Influence of dissolved oxygen on silver nanoparticle mobility and dissolution in water-saturated quartz sand

The influence of dissolved oxygen (DO) on the transport behavior and dissolution kinetics of silver nanoparticles (nAg) was explored through a combination of experimental and mathematical modeling studies. One-dimensional column experiments were conducted with water-saturated 40–50 mesh Ottawa sand, operated at pH 4 or 7 under three DO conditions (8.9, 2, or <0.2 mg/L). The experimental protocol consisted of a nAg deposition phase, designed to assess nanoparticle mobility as a function of DO level, followed by a dissolution phase, to evaluate the release of Ag+ from retained nanoparticles.
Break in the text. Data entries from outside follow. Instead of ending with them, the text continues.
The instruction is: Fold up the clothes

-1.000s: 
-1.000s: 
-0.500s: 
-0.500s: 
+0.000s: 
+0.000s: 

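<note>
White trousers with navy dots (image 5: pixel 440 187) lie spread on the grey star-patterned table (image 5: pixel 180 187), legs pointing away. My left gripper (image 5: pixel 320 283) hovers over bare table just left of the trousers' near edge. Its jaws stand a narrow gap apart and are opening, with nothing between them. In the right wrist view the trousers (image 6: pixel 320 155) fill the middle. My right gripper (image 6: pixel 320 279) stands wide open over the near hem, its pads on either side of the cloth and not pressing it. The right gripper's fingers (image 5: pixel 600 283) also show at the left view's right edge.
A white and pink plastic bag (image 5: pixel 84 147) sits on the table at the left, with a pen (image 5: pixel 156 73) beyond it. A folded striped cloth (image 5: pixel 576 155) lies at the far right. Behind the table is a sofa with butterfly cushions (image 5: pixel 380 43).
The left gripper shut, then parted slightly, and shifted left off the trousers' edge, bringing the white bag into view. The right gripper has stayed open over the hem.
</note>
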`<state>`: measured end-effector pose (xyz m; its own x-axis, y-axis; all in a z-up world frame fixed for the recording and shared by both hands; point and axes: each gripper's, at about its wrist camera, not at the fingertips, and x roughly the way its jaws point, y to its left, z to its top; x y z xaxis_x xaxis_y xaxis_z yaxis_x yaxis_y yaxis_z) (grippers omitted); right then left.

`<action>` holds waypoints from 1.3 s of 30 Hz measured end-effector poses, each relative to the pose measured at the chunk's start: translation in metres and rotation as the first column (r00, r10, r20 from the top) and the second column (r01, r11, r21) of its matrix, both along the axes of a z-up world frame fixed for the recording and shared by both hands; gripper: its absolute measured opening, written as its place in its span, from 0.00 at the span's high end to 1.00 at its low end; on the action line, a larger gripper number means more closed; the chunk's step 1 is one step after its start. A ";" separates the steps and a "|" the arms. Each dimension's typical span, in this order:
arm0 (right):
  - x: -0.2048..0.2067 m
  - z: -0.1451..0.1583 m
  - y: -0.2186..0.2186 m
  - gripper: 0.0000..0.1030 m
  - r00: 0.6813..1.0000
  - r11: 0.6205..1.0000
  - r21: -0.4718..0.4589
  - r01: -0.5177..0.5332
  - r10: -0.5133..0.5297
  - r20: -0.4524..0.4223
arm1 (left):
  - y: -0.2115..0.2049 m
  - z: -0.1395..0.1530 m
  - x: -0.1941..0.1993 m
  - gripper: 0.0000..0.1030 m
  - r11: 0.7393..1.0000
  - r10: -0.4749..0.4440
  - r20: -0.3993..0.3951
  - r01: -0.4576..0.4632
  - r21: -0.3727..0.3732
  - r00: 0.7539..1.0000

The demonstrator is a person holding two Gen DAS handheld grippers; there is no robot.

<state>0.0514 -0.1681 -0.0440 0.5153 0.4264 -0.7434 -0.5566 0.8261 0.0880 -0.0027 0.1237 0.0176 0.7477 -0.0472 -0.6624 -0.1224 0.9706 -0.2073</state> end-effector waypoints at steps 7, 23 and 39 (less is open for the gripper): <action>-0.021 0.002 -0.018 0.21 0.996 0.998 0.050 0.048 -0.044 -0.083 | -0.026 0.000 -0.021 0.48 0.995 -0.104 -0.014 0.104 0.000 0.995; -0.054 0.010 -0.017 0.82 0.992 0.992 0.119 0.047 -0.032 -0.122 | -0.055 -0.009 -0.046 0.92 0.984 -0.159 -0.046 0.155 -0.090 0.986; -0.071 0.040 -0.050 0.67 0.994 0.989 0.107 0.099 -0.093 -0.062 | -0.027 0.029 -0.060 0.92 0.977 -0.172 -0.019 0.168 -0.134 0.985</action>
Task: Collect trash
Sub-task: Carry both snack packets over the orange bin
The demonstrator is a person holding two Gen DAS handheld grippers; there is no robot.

Experimental observations revealed that the mobility of nAg increased by 15 % when the DO level was reduced from 8.9 to <0.2 mg/L at pH 4, and that, once retained by the quartz sand, the fraction of nAg mass eluted as Ag+ decreased from 21.6 to 13.5 to 11.3 % with decreasing oxygen level (8.9, 2, and <0.2 mg/L, respectively). In both batch and column studies, rates of nAg dissolution decreased over time, behavior attributed to aging of the nanoparticle surface due to oxidation. A hybrid Eulerian–Lagrangian nanoparticle transport model was developed and implemented to simulate the mobility of nAg, subject to DO-dependent dissolution kinetics and particle aging. Model simulations accurately captured nAg transport and dissolution as a function of pH and DO level, and demonstrate the importance of considering nanoparticle surface aging to accurately predict Ag+ release over time.